As good as, maybe better, is the Slatkin/CSO performance, live from c. '86 (Archival set - CSO in 20th Century)...tremendous performance....again with the all-out "swing for the fences" bravura that is so effective...
Both Bernstein I and Slatkin/CSO are awesome...wouldn't want to be without either...
I'd like to hear that Previn/LSO..


----------



## Rogerx (Apr 27, 2018)

WILLIAM SCHUMAN Symphony No. 3
Berstein


----------



## Haydn man (Jan 25, 2014)

cougarjuno said:


> This week we have William Schuman's Symphony no. 3. This is another of Koussevitzky's great commissions with the Boston Symphony Orchestra. Although using baroque forms for the movements it is in Schuman's own modern language. Written in the middle of WW II it nevertheless has an optimistic outlook. I'll listen to the Bernstein's 1985 live recording with the New York Philharmonic.


And I shall go with this version


----------



## DaddyGeorge (Mar 16, 2020)

cougarjuno said:


>


I'll also go with this...


----------



## Merl (Jul 28, 2016)

I have this one so I'll go with it.


----------



## Enthusiast (Mar 5, 2016)

Bernstein for me.


----------



## Enthusiast (Mar 5, 2016)

^ It has been a very long time since I heard it. A very impressive work. I'll try to play it a couple more times in the next few days to see if it grows more in my affections.


----------



## Malx (Jun 18, 2017)

Glad to have had cause to revisit this symphony - I normally listen to the Harris Symphony on the same disc.
I enjoyed this more than I recall previously having done so - something to revisit soon.


----------



## D Smith (Sep 13, 2014)

Bernstein here too.


----------



## Heck148 (Oct 27, 2016)

Schuman Sym #3 is one of my favorite pieces...many great features, but of special interest is his use of percussion....the closing section of Part I is heralded by a rousing, roof-rattling timpani solo, a famous excerpt, audition lick....then, in Part II, Schuman introduces the Toccata theme on snare drum!! Yes, snare drum!! Which lays out the rhythm and the form....bass clarinet the picks it up, another well-known audition lick. In the closing of Part II, again the snare drum is featured...the fast 6/8 part is suddenly enhanced by the rousing rimshots on snare drum, which punctuate the long crescendo in the winds and brass...Exciting stuff...Schuman 3 is certainly one of the great "wartime" symphonies in the whole repertoire...if you can, get Bernstein I, from 1960...the great Slatkin/CSO is not so readily available...


----------



## Bill Cooke (May 20, 2017)

A favorite of mine; incredibly exciting music! Bernstein's first recording with the NYP for me.


----------



## Mika (Jul 24, 2009)

Merl said:


> I have this one so I'll go with it.
> 
> View attachment 135122


I will go with this one


----------



## Joachim Raff (Jan 31, 2020)

Not really my cup of tea but find Bernstein's Live version more palatable. The strings on the 1st recording are a little too harsh for for my ears.


----------



## arpeggio (Oct 4, 2012)

I was at a performance of the National Symphony when Slatkin was still the director.

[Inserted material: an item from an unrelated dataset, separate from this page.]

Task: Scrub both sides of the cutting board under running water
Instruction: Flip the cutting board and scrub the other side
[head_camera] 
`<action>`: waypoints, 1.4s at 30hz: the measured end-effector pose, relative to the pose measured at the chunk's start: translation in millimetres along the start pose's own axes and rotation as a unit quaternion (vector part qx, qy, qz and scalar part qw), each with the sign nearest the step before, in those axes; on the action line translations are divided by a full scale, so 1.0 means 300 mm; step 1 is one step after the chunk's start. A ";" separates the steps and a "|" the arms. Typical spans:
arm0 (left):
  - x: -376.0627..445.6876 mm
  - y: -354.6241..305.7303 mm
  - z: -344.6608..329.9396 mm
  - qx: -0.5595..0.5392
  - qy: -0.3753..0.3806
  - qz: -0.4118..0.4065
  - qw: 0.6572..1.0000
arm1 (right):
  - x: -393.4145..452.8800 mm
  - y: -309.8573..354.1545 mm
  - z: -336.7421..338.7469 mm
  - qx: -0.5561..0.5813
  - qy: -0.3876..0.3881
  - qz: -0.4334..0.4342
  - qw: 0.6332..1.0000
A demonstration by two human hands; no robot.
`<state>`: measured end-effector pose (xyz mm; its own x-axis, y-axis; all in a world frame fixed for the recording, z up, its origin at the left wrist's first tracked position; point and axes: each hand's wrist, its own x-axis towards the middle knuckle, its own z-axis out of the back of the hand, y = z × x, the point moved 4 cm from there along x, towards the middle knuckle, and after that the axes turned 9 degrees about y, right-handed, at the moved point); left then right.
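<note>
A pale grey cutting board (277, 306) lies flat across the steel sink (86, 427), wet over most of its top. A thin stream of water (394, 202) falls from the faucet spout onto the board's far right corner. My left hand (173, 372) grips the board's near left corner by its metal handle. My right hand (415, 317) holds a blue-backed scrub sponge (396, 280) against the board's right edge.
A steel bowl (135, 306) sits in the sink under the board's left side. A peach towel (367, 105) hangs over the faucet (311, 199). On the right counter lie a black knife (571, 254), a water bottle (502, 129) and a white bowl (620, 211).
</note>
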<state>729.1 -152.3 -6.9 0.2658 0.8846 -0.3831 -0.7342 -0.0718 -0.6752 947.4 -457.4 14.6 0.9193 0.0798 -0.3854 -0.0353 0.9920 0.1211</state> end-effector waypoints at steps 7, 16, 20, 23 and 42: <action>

It turns out Schuman made some cuts to the _Symphony_ after the premier based on suggestions from Koussevitzky. Most of the cuts were in the second movement. The original parts are maintained at the Library of Congress. Slatkin received permission from the Schuman's estate to preform the original. Wow. With the restored sections the _Symphony_ is even more effective. The Circle Critics award was for the original. Joseph Polisi discussed these cuts in his biography of Schuman.

Since I started playing the bass clarinet again I had to learn that awesome solo.


----------



## arpeggio (Oct 4, 2012)

Merl said:


> I have this one so I'll go with it.
> 
> View attachment 135122


I prefer this one too.


----------



## KenOC (Mar 7, 2011)

My choice:


----------



## Johnnie Burgess (Aug 30, 2015)

Seems to be a popular choice.


----------



## Heck148 (Oct 27, 2016)

Johnnie Burgess said:


> Seems to be a popular choice.


That's Bernstein I...an excellent choice.


----------



## KenOC (Mar 7, 2011)

Listened to Bernstein's first recording. I thought I’d heard this before but I guess not. Was I thinking of Roy Harris’s 3rd? Maybe so. Anyway…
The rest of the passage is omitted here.